A moyen terme nous voulons conclure des partenariats avec au moins dix pays dont un pays en dehors de notre sous-région. Cela peut être un pays d’Afrique du Nord ou de l’hexagone. Ceci, afin de proposer des réformes pertinentes pour le nouveau code qui sera révisé d’ici à la. Avec le partage d’expériences, nous allons améliorer continuellement nos prestations, puisque nous sommes dans un secteur d’activités qui est en perpétuelle évolution.
A long terme, on prévoit que tous les creusets qui existent puissent constituer un Ordre général des professionnels du métier.
Quels sont les impacts de la Covid-19 sur vos activités ?
Les impacts de la Covid-19 sur nos activités ne sont pas des moindres. En effet, cette pandémie ne nous a pas permis de faire notre Assemblée générale pour lancer officiellement notre plan de travail. Mais si les données fournies par les services du ministère de la Santé demeurent favorables, cette Assemblée générale pourra se tenir au cours de ce mois.
Personnellement, la Covid-19 m’a occupé au point où je n’ai pas pu travailler davantage à l’organisation de cette AG puisque mon secteur relève de ce domaine de compétences exclusif, c’est le seul au Bénin d’ailleurs. Heureusement que les choses vont de mieux en mieux et j’arrive à avoir un peu plus de disponibilité pour travailler davantage sur les projets de l’IPMP.
Quelles sont les leçons à tirer de la Covid-19 sur le plan économique ?
La leçon à tirer c’est qu’il faut aller vers la dématérialisation des marchés publics et au plus vite.

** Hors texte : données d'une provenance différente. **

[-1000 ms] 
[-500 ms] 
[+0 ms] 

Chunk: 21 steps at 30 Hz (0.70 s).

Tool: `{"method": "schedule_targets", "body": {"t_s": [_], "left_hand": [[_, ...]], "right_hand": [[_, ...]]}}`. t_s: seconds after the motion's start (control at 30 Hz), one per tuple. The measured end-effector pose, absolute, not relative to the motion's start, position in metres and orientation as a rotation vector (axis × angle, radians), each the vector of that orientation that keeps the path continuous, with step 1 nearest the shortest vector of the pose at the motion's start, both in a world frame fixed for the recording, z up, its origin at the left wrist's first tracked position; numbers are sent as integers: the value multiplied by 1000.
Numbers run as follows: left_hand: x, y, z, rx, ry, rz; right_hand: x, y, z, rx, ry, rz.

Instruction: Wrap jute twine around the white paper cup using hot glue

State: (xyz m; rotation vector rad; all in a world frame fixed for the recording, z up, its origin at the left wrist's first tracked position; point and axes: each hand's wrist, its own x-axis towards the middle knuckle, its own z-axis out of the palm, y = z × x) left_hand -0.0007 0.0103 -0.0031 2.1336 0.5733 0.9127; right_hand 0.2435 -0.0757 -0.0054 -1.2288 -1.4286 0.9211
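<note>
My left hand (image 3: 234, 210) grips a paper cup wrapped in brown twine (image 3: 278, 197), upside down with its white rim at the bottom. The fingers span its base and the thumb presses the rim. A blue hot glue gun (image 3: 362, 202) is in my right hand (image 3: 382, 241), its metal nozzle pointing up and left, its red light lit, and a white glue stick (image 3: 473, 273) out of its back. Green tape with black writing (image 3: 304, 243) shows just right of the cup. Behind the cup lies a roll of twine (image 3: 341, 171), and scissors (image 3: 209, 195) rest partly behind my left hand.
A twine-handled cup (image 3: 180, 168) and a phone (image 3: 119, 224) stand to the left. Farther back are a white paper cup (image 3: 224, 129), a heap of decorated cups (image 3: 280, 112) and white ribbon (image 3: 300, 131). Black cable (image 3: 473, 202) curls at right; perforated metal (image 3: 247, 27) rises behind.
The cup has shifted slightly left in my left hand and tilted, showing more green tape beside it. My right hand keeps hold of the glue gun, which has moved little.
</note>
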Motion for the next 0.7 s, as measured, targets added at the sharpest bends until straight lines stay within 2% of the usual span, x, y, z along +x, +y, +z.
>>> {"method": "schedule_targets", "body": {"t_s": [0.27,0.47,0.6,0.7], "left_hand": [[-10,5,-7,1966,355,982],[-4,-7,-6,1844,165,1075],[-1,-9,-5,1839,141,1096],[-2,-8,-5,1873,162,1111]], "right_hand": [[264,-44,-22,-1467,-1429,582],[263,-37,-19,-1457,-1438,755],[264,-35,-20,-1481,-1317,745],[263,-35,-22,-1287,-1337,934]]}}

Avez-vous une préoccupation particulière à aborder ?
Je lance un appel à l’adhésion à l’IPMP. Cela peut se faire via le site internet www.ipmpbenin.com ouvert à tous les acteurs.
J’en profite pour lancer un appel à l’apaisement. Il n’y a aucune inquiétude à se faire. Peu importe quelle association pose une bonne action. Ce qui nous intéresse c’est que les bénéfices de cette action rejaillissent sur tous les acteurs de notre profession. Aussi, faut-il noter que nous accompagnons même plusieurs associations à se mettre en place et fonctionner normalement. Par exemple, l’association des SPM Banque mondiale qui est en gestation et avec qui nous sommes en étroite collaboration. On aura à nouer des partenariats durables surtout sur le plan de la formation continue et de l’assistance. Parce qu’on travaille tous en symbiose. Il y a également les SPM BAD qui veulent se réunir au sein d’un creuset.
Nous encourageons toutes ces initiatives. Quoiqu’il en soit, on n’est fort que dans l’unité. Nous n’aboutirons à rien dans la division. Nous devons garder à l’esprit qu’un système concurrentiel n’a pas de sens pour un métier comme le nôtre. Que les acteurs se libèrent en sachant que les responsables des organisations de SPM ne se combattent pas. Au contraire. Ils travaillent main dans la main. Je vous remercie.